Other recommendations – we went on a motorbike tour with two lovely local guys and visited Busra Falls (INCREDIBLE ), Doh Kromom and Pulung Village. To book, head to an awesome little place called the Bamboo Cafe. This is still one of my favourite memories of the entire trip. We stayed at a basic but perfectly adeqaute guesthouse called Green House .
You can’t visit Cambodia without stopping by at the capital. Crazy, hectic, sweaty, colourful, noisy- there are all sorts of words to describe this city, some love it – some hate it but it is definitely an important place to spend time.
As a tourist travelling to Cambodia, I think it is crucial to learn the history of the country’s past – the good, bad and the very, very ugly. The Khmer Rouge took the country through the darkest depths of despair between 1975 – 1978 – an estimated two million Cambodians died by forced labour, execution and starvation. Read about it here.
From Phnom Pemh you can visit Tuol Sleng Genocide Museum and The Killing Fields. As disturbing and upsetting as it may be, Cambodian people want the world to know about their tragic past.
Where to stay? Europe Guest House. A quiet, family run guesthouse near the river. The staff here are lovely and go out of the way to help you.
Other recommendations? Check out Central Market – here you’ll find a bit of everything; food, clothes, souvenirs.
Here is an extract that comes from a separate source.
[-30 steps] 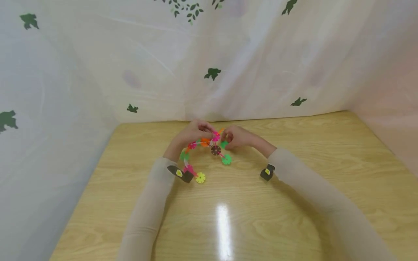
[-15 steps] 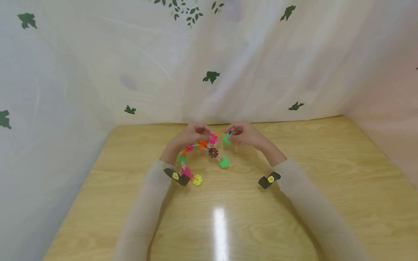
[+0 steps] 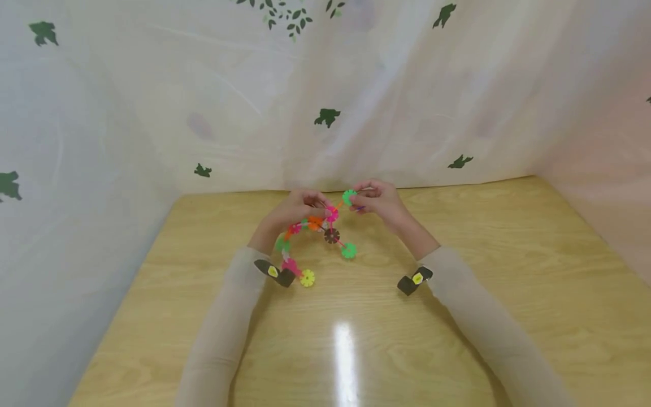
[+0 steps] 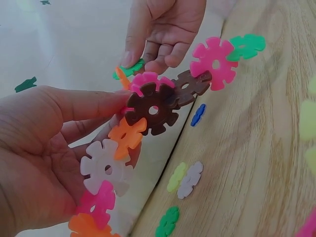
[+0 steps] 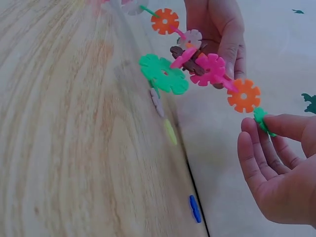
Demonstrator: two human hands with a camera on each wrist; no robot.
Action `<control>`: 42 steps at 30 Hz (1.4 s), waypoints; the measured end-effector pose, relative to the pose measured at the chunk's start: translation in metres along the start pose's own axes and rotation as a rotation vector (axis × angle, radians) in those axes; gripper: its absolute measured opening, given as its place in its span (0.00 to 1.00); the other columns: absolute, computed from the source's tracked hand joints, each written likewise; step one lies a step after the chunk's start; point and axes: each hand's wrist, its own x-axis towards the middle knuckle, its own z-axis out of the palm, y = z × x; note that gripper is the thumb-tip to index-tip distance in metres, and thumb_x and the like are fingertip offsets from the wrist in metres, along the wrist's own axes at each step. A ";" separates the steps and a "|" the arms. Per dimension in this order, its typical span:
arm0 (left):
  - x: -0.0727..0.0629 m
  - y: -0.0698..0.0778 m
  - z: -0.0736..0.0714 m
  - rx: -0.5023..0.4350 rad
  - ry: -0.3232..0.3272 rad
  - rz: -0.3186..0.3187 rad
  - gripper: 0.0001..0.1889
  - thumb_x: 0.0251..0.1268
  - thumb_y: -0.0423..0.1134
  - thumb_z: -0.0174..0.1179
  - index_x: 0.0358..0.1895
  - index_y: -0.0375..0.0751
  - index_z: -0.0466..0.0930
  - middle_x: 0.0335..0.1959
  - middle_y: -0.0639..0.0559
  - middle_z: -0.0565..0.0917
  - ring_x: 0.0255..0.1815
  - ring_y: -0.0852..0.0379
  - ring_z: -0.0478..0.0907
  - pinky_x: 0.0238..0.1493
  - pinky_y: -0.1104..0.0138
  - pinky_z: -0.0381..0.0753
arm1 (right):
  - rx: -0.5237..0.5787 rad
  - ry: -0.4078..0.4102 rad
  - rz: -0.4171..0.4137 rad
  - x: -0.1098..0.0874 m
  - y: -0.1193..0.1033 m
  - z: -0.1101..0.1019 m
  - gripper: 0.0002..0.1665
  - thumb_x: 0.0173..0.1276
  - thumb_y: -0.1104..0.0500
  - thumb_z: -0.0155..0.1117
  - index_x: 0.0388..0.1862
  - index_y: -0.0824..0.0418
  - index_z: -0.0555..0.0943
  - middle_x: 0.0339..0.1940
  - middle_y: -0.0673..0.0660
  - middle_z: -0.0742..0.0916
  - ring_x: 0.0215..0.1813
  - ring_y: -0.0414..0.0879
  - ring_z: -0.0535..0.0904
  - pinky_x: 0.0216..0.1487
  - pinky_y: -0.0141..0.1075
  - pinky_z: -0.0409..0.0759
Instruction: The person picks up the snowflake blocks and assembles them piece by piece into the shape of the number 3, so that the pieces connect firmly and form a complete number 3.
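A chain of notched plastic snowflake discs in several colours curves over the table, ending near me in a yellow disc (image 3: 307,278). Its far part is held by my left hand (image 3: 295,212), thumb and fingers pinching around a pink disc (image 3: 331,213) beside the brown disc (image 4: 143,118). A short branch ends in another green disc (image 3: 348,251). With thumb and fingertips my right hand (image 3: 382,204) pinches a green snowflake disc (image 5: 261,121), whose edge meets the orange disc (image 5: 244,96) at the chain's far tip. The left hand partly hides the chain.
Near the table's back edge lie several loose discs: a blue one (image 4: 198,114), a white one (image 4: 190,179), a yellow one (image 4: 175,178) and a green one (image 4: 168,222). A pale curtain (image 3: 244,113) hangs right behind the wooden table (image 3: 437,316).
My right hand has risen with the green disc, from beside the chain up to the orange disc at its tip. My left hand keeps its grip almost in place.
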 end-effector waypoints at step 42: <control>-0.007 0.008 0.013 -0.051 0.101 0.022 0.08 0.65 0.30 0.65 0.45 0.32 0.86 0.35 0.47 0.86 0.38 0.49 0.83 0.41 0.70 0.85 | 0.024 0.016 -0.143 -0.005 0.000 0.005 0.05 0.70 0.69 0.66 0.43 0.67 0.83 0.34 0.52 0.91 0.32 0.42 0.87 0.38 0.33 0.89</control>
If you’re into watching live sport, why not check out a traditional Khmer boxing match? A tuk tuk out to the stadium takes around 25 minutes – it’s an amazing experience (you’ll probably be the only tourists in the room – we felt completely comfortable though).
Chill on Otres Beach
A long stretch of beach situated several miles east of the hectic Sihanoukville, we stayed at Otres Beach 2 to completely get away from it all. Swaying palm trees, white sand, crystal blue sea and cocktails on tap – pure bliss. There is little to do here other than sunbathe, chill out and go on the odd snorkelling boat trip. Sometimes though, after being on the road for months, this is just what you fancy.
Climbing in Kampot
Kampot – A small, sleepy riverside town with charming architecture, friendly locals and luscious countryside. If adrenaline sports are your thing – go climbing! Try rock climbing, via ferrate, abseiling and caving with Climbodia. No previous experience necessary and fantastically run by Belgium climber, David. He employees local Cambodian guides to help train each group. Safety-wise, this company is spot on too. The views are beautiful and you’ll feel a real sense of triumph after a full day towering above the land. Highly recommend!
Other recommendations: Hire a moped and spend the day exploring the tiny villages and the La Plantation. The dusty roads are pretty much empty – the perfect ped training ground for first time riders.